INCLUDE "Console.inc"
! FUNCTION GetTickCount LIB "KERNEL32.DLL" () AS DWORD
DWORD gtc, i
double d
function my_sqrt(float v) as float
float vhalf = 0.5 * v
union utype {
float f
int i
}
dim u as utype
u.f = v
u.i = 0x5F325A82 - (u.i >> 1) // initial guess
return v * u.f * (1.50015 - vhalf * u.f * u.f) // Newton step
end function
function my_exp(double v) as double
double d
int* q = @d + 4
q[1] = (int)(1512775.0 * v + 1072632447.0)
return d
end function
function my_log(float v) as float
union utype {
float f
int i
}
dim u as utype
u.f = v
float y = u.i
int shift = 1 << 23
y *= 1.0 / shift
return 0.69314718 * (y - 126.94269504)
end function
gtc = GetTickCount()
for i = 0 to 100000000
d = sqrt(5)
next
print "SQRT done in " (GetTickCount() - gtc) / 1000 " sec ==> " d cr
gtc = GetTickCount()
for i = 0 to 100000000
d = my_sqrt(5)
next
print "MYSQRT done in " (GetTickCount() - gtc) / 1000 " sec ==> " d cr
gtc = GetTickCount()
for i = 0 to 100000000
d = exp(5)
next
print "EXP done in " (GetTickCount() - gtc) / 1000 " sec ==> " d cr
gtc = GetTickCount()
for i = 0 to 100000000
d = my_exp(5)
next
print "MYEXP done in " (GetTickCount() - gtc) / 1000 " sec ==> " d cr
gtc = GetTickCount()
for i = 0 to 100000000
d = log(5)
next
print "LOG done in " (GetTickCount() - gtc) / 1000 " sec ==> " d cr
gtc = GetTickCount()
for i = 0 to 100000000
d = my_log(5)
next
print "MYLOG done in " (GetTickCount() - gtc) / 1000 " sec ==> " d cr
print cr "Press any key to continue ..."
waitkey
' // DynC Equivalents
' float my_sqrt(const float x) { // 8 times faster than MSVCRT, 6 times faster than in O2
' const float xhalf = 0.5f * x;
' union {
' float f;
' int i;
' } u = {x};
' u.i = 0x5F325A82 - (u.i >> 1); // initial guess
' return x * u.f * (1.50015f - xhalf * u.f * u.f); // Newton step
' }
' double my_exp(double v) { // 5 times faster than MSVCRT, 3 times faster than in O2
' union {
' double d;
' long long l;
' } u;
' u.d = v;
' u.l = ((long long)(1512775 * v + 1072632447)) << 32;
' return u.d;
' }
' float my_log(float x){ // 7 times faster than MSVCRT, 3 times faster than in O2
' union { float f; int i; } vx = {x};
' float y = vx.i;
' y *= 1.0 / (1 << 23);
' return 0.69314718f * (y - 126.94269504f);
' }
.
-
Hi Mike,
Most intriguing approximations!
for square roots, you can't significantly improve on fsqrt, which is all that Oxygen uses.

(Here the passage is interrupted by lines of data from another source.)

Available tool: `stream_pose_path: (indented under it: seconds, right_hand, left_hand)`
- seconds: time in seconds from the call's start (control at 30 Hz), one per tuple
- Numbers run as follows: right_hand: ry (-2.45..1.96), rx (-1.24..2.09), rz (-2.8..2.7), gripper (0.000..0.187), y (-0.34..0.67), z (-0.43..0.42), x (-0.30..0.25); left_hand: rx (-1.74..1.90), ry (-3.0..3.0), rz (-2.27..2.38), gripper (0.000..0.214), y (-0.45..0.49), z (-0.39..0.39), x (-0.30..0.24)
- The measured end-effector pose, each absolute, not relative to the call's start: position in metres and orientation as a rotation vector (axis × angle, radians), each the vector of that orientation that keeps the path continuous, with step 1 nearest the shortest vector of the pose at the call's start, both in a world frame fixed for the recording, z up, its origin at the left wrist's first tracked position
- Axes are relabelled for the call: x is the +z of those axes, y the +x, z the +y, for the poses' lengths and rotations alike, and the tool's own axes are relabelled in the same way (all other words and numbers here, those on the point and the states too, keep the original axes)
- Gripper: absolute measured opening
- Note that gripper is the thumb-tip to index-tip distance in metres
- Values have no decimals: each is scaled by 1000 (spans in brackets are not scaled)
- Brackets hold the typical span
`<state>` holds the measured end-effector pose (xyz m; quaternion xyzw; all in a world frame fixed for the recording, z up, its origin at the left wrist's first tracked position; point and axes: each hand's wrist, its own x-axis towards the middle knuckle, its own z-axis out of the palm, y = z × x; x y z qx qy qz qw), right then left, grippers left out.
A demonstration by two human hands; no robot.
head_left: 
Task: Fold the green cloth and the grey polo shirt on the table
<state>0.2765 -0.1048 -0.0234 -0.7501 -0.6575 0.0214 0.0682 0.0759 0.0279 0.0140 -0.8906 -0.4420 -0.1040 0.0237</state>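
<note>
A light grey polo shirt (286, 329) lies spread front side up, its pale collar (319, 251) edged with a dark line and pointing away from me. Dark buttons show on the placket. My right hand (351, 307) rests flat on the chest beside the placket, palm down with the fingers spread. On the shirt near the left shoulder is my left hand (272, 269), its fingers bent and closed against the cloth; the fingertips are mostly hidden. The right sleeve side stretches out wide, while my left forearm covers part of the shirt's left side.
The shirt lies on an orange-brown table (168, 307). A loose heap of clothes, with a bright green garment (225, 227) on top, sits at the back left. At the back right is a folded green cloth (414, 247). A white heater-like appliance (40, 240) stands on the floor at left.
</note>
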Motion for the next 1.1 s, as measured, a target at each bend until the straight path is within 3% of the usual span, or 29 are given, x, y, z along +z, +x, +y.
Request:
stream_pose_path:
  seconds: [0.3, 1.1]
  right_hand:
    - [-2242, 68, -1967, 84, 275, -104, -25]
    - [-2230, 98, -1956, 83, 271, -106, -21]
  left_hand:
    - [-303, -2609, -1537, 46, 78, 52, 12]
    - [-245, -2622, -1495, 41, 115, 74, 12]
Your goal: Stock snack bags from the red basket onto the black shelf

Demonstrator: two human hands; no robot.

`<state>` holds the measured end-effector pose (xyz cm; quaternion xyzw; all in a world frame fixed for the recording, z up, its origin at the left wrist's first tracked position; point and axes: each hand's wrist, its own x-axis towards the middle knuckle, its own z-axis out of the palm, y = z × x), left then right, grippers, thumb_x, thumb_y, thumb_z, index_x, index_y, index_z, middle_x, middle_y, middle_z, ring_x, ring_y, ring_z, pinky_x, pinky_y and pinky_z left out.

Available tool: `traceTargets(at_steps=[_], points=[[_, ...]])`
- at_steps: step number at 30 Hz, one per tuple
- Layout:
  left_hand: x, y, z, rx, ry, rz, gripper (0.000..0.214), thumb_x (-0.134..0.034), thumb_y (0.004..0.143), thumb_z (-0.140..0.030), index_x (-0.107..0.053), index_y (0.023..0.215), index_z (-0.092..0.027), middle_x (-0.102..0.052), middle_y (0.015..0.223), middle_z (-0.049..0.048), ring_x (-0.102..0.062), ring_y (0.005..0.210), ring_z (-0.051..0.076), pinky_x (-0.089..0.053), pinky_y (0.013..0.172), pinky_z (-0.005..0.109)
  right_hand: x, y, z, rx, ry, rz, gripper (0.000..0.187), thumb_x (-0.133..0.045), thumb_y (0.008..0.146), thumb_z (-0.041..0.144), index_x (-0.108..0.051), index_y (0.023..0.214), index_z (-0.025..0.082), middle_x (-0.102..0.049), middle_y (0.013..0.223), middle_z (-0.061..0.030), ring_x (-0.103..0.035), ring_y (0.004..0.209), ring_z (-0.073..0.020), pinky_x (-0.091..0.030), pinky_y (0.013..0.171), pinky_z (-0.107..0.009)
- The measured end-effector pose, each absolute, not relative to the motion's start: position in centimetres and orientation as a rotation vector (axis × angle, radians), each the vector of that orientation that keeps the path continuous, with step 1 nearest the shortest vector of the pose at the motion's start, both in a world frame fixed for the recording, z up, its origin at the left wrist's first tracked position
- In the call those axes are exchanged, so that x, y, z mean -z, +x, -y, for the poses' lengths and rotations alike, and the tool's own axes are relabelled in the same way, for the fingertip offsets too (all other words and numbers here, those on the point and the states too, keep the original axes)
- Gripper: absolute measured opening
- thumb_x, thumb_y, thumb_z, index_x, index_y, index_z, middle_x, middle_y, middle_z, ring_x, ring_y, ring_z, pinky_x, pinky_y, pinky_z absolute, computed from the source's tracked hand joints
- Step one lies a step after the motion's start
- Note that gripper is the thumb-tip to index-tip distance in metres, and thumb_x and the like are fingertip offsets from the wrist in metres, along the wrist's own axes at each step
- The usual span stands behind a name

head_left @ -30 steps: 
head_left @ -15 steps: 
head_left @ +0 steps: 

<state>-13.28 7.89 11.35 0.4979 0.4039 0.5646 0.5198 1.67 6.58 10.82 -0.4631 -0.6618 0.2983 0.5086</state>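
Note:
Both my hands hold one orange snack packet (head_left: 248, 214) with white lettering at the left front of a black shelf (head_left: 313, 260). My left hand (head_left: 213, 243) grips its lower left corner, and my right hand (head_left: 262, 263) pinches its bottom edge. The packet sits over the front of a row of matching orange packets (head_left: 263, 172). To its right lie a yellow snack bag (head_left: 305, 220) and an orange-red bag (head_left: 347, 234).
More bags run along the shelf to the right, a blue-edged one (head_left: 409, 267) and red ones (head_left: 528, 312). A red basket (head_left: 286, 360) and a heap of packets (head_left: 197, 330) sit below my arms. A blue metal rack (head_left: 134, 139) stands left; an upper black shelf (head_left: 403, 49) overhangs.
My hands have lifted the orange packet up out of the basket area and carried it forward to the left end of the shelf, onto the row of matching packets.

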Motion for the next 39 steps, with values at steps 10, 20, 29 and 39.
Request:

But for exp and log, the main improvement is to assign the numeric constants to static variables, because loading most number literals into the FPU cannot be done directly. Another significant optimisation is to avoid automatic precedence nesting, and use #noprec which computes left to right. Finally, casting is a little cleaner than unions, in this context.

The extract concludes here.